> [EXERCISE PROMPT] Within the material below, transcribe exactly the lines from the one holding "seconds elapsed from" through the one holding "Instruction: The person", keeping both ends and skipping the rest.
_ _ _
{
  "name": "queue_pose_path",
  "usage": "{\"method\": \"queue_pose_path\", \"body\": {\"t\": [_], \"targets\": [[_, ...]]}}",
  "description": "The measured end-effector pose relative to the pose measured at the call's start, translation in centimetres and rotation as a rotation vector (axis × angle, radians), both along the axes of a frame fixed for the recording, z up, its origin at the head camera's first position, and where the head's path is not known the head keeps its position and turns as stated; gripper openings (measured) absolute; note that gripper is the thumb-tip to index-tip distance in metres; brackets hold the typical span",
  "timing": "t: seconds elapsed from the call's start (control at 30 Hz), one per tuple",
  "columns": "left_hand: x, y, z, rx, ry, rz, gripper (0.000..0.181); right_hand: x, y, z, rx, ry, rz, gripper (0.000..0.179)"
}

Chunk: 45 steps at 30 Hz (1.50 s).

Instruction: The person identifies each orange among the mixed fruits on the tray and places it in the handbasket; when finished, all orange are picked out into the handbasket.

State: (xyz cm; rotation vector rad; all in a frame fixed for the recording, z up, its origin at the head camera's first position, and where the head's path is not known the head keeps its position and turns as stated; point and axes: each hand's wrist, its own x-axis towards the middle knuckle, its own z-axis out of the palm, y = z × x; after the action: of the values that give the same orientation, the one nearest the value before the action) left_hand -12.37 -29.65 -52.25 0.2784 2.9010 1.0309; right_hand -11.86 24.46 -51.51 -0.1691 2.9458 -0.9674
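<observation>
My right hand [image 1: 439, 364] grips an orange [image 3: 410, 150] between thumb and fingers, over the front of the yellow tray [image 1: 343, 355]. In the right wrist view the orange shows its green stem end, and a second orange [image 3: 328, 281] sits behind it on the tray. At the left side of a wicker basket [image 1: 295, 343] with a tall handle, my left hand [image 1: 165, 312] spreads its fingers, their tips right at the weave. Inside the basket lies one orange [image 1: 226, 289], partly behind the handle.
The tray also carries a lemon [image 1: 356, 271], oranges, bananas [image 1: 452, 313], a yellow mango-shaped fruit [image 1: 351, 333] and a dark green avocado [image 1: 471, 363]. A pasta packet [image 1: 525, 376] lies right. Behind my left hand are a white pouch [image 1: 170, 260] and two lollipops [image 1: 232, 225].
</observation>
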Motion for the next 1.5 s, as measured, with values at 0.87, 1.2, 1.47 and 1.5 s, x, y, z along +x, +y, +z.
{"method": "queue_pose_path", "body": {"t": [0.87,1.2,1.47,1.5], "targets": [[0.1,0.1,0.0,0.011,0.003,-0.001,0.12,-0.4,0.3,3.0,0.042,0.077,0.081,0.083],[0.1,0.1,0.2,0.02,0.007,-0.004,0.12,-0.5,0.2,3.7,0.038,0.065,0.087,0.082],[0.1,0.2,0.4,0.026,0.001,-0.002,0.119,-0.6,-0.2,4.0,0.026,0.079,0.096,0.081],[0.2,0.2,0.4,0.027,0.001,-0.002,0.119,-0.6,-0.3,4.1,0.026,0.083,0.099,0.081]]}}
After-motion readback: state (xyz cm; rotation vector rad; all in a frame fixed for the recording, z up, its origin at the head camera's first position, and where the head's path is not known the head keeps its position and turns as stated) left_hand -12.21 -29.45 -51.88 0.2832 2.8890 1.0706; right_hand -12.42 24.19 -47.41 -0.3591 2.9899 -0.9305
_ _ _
> [ANSWER SECTION]
  "timing": "t: seconds elapsed from the call's start (control at 30 Hz), one per tuple",
  "columns": "left_hand: x, y, z, rx, ry, rz, gripper (0.000..0.181); right_hand: x, y, z, rx, ry, rz, gripper (0.000..0.179)"
}

Chunk: 45 steps at 30 Hz (1.50 s).

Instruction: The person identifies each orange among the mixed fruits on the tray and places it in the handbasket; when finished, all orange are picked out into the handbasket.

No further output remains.